読者の方にはもう既に知っているよ!という方もいらっしゃるかと思いますが、改めてコントローラという観点からこれらを確認していきましょう。
Kubernetesのコンポーネント
Kubernetesには下図のようにいくつかのコンポーネントから成り立っています。
それぞれコントローラの観点からどのような役割を担っているか説明します。
画像: https://kubernetes.io/docs/concepts/overview/components/
kube-apiserver
外部へAPIを提供するコンポーネントです。
DeploymentやServiceなどKubernetesに保存されるリソースは基本的にこのコンポーネントを通して操作することとなります。
そのためオブジェクトを操作する時、kubectlやカスタムコントローラは主にこちらのコンポーネントと通信します。
kube-controller-manager
こちらはDeploymentやStatefulSetなど各種Kubernetesのリソースのためのコントローラの集合となっています。

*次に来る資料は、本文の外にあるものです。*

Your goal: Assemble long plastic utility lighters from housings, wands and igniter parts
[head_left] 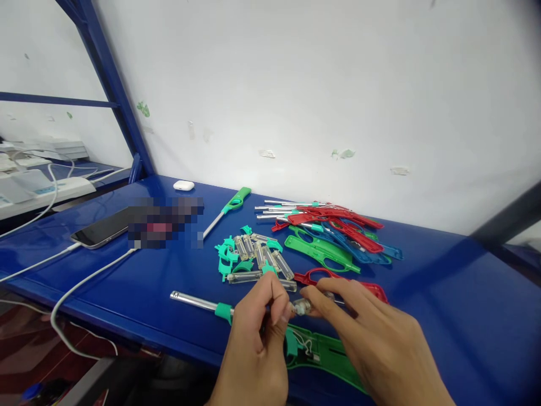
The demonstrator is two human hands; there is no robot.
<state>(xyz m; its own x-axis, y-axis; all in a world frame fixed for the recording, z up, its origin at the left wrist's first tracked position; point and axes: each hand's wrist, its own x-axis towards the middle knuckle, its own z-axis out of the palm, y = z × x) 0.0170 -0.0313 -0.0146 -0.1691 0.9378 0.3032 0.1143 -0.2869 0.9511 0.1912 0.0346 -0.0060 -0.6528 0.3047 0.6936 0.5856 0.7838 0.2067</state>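
Note:
My right hand [372, 332] has its fingers closed round a clear lighter fuel tank [302, 306], most of it hidden by the fingers. Beside the tank's near end, my left hand [264, 332] is pinched shut. Whatever sits between its thumb and finger is hidden. Beneath both hands lies an opened green lighter shell [329, 352], with thin white wires and a teal trigger [291, 345] in it. Its metal barrel [194, 301] reaches out to the left, with a teal collar [224, 312].
Beyond my hands are several clear fuel tanks [282, 265] and teal triggers [226, 256]. Red, green and blue lighter shells [321, 251] are piled behind, at right. A closed green lighter [236, 200], a phone [107, 225], a white earbud case [183, 185] and cables lie leftward.

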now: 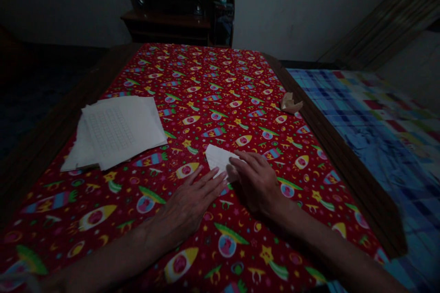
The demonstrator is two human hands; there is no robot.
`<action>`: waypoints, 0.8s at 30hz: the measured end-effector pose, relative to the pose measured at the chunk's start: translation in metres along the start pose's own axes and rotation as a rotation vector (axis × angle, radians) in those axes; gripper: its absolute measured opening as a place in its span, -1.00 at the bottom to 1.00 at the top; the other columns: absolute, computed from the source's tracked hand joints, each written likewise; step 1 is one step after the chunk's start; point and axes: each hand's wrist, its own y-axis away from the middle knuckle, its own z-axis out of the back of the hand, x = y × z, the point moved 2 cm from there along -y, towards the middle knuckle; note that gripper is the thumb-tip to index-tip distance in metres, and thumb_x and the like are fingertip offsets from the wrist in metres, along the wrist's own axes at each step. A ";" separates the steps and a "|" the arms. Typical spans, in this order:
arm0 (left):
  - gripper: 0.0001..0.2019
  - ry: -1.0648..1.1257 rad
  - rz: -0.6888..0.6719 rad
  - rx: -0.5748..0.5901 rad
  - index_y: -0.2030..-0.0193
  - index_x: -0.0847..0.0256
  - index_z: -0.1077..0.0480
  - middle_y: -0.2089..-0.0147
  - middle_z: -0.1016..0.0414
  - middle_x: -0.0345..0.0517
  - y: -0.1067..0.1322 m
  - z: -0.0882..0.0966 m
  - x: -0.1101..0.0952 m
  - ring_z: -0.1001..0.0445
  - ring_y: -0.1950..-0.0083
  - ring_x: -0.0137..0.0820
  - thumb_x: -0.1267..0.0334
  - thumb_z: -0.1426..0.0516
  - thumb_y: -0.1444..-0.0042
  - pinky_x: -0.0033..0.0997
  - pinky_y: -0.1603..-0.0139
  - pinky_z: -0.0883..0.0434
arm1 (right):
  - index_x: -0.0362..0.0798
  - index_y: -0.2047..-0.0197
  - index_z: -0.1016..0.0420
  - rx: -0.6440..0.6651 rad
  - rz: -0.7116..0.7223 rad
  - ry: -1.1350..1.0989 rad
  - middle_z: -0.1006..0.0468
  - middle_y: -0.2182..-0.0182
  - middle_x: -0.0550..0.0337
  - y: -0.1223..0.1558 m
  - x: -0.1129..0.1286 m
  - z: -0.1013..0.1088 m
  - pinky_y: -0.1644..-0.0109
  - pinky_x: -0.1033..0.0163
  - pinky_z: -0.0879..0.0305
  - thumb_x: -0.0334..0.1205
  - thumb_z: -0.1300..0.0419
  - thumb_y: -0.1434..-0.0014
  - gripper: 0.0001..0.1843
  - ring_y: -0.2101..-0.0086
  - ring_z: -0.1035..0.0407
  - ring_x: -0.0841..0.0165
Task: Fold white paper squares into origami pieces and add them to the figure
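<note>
A small piece of folded white paper (217, 155) lies on the red patterned cloth, its left end angled at the corners. My left hand (192, 199) lies flat with its fingers stretched out, fingertips on the paper's near edge. From the right, my right hand (259, 181) has its fingers curled over the paper's right end and grips it there. The fingers cover that end, and the right thumb is mostly hidden.
On the left lies a stack of white sheets (147, 121), the top one with a printed grid. A folded brown paper piece (290, 103) sits near the right edge. Beyond the dark wooden rim (343, 155) is a blue checked cloth (388, 146). A dark cabinet (168, 20) stands at the far end.
</note>
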 end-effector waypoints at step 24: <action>-0.32 -0.002 -0.028 -0.012 -0.31 0.24 -0.01 -0.36 -0.07 -0.05 0.010 0.006 0.003 -0.01 -0.37 -0.26 0.60 0.07 0.01 -0.04 -0.32 0.01 | -0.22 -0.14 -0.33 0.202 0.123 0.140 -0.39 -0.10 -0.09 0.029 0.025 0.005 -0.23 -0.04 -0.17 -0.25 -0.02 -0.28 -0.60 -0.14 -0.23 0.17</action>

Deploymentが更新されると新しいReplicaSetが作成されたり、DaemonSetリソースを作成すると条件にマッチするPodが作成されるのは、このコンポーネントのおかげです。
一般的にKubernetesのコントローラはkube-apiserverへ都度リソースを取得するのではなく、できる限りキャッシュを利用することで負荷を下げる実装をしています。
kube-controller-managerのように複数のコントローラを一つのコンポーネントにまとめることで、同じキャッシュを使い回すことができます。
主なカスタムコントローラを実装するためのライブラリでもこのような実装が可能となっています。
kube-scheduler
Podリソースを作成したとき、Podが動作するノードを決定するコントローラです。
各ノードのリソースの空き状況を確認し、最も適切と考えられるノードへ配置します。
具体的にはPodの .spec.nodeName を埋めるものです。この値を埋めるだけで、実際にPodを起動するコンポーネントではありません。
kubelet
各ノードで実行されており、実際にPodをコンテナランタイムを通して起動するコントローラです。
kube-schedulerが埋めてくれたPodの .spec.nodeName を見て、自分のノードであればPodを動かします。
kube-proxy
EndpointSliceリソースなどのリソースを見て、通信を制御するコントローラです。
例えばServiceのClusterIPに紐づくPodをどのような経路を通れば通信できるかなどをノードへ設定します。
最後に
Kubernetes自体が複数のコントローラにより成り立っていることを改めて確認していただけたかと思います。
あるコントローラが作成・編集したリソースを他のコントローラが見て何かアクションを発生させるなど、各コントローラ間でも連携が見られます。
このように一つのコントローラで全ての処理を実装するのではなく、1つのコントローラの責務が可能な限り小さくなるように作ることも、カスタムコントローラを開発する上でポイントとなります。
カスタムコントローラもKubernetesのコントローラと同じ作法で作成することとなるので、これらを頭の隅に入れておくことはカスタムコントローラを実装する上でも非常に役に立ちます。